[Dataset records]
────────────────────

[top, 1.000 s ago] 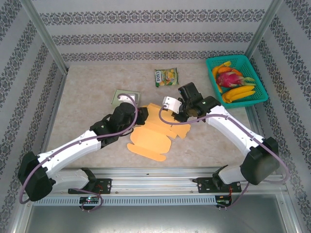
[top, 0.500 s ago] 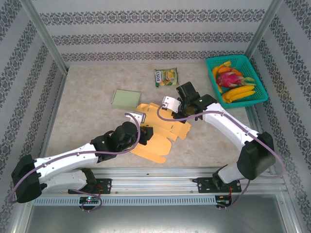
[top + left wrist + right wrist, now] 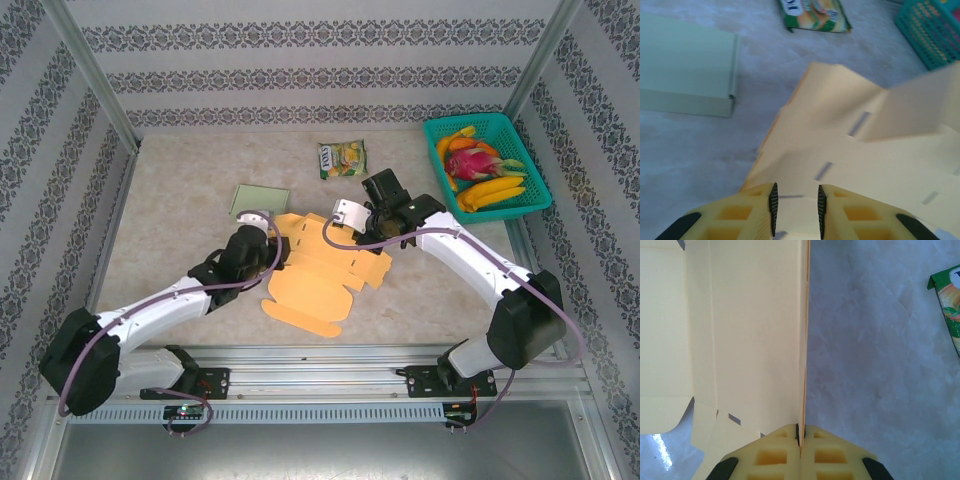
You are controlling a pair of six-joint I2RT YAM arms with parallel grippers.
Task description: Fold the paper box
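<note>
Tabletop (image 3: 170, 220) bears the paper box (image 3: 312, 285); right jaws pinch its edge, left jaws gape over it.

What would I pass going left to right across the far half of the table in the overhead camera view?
Green flat box → snack packet → teal fruit basket. The paper box, pinched by the right hand, spans too wide to place.
</note>
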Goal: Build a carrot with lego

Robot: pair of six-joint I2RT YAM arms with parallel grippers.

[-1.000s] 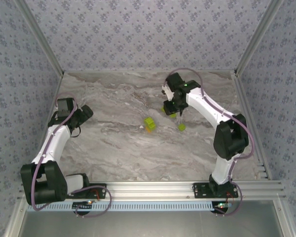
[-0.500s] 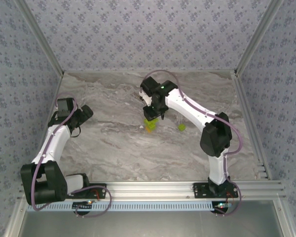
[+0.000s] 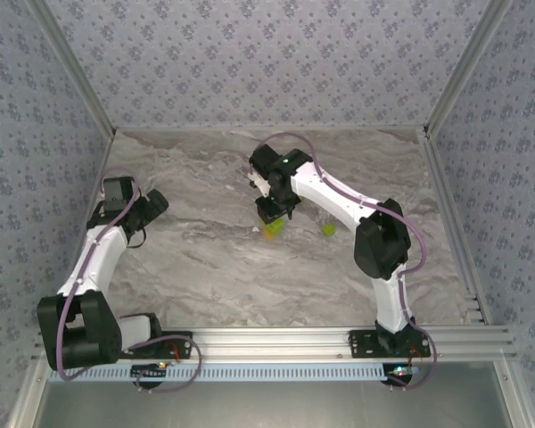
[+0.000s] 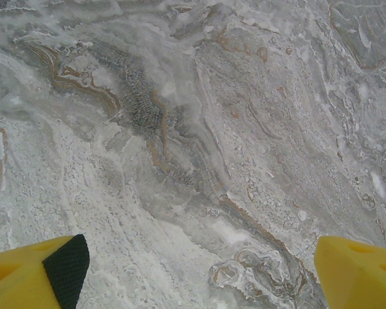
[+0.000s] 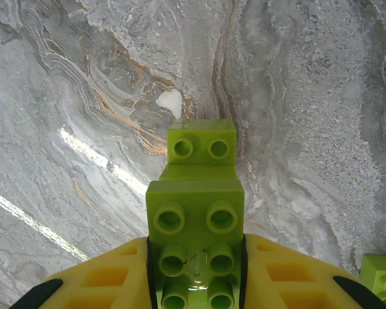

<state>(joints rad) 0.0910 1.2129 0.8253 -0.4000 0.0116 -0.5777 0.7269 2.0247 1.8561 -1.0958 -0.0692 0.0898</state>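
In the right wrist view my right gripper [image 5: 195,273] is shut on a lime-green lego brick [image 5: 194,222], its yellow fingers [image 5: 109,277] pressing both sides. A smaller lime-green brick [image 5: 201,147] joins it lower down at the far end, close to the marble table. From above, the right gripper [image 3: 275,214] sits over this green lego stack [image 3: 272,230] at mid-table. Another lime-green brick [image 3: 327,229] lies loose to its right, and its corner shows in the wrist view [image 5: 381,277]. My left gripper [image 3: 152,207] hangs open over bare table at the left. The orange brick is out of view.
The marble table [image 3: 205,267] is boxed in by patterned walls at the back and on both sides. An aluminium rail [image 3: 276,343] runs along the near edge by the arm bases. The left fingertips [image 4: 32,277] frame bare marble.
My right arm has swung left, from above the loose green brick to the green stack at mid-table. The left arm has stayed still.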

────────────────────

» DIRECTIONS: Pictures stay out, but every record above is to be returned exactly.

» WRITTEN ANSWER:
[top, 1.000 s ago] 
[top, 0.500 s ago] 
[top + left wrist + right wrist, now] 
You are controlling a pair of six-joint I2RT YAM arms with parallel grippers.
Task description: Fold the paper box
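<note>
Tabletop (image 3: 170, 220) bears the paper box (image 3: 312, 285); right jaws pinch its edge, left jaws gape over it.

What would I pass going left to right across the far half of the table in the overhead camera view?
Green flat box → snack packet → teal fruit basket. The paper box, pinched by the right hand, spans too wide to place.
</note>
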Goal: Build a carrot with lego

Robot: pair of six-joint I2RT YAM arms with parallel grippers.

[-1.000s] 
[-0.500s] 
[+0.000s] 
[+0.000s] 
[+0.000s] 

<state>(joints rad) 0.0910 1.2129 0.8253 -0.4000 0.0116 -0.5777 0.7269 2.0247 1.8561 -1.0958 -0.0692 0.0898</state>
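In the right wrist view my right gripper [image 5: 195,273] is shut on a lime-green lego brick [image 5: 194,222], its yellow fingers [image 5: 109,277] pressing both sides. A smaller lime-green brick [image 5: 201,147] joins it lower down at the far end, close to the marble table. From above, the right gripper [image 3: 275,214] sits over this green lego stack [image 3: 272,230] at mid-table. Another lime-green brick [image 3: 327,229] lies loose to its right, and its corner shows in the wrist view [image 5: 381,277]. My left gripper [image 3: 152,207] hangs open over bare table at the left. The orange brick is out of view.
The marble table [image 3: 205,267] is boxed in by patterned walls at the back and on both sides. An aluminium rail [image 3: 276,343] runs along the near edge by the arm bases. The left fingertips [image 4: 32,277] frame bare marble.
My right arm has swung left, from above the loose green brick to the green stack at mid-table. The left arm has stayed still.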

What came before is the complete response.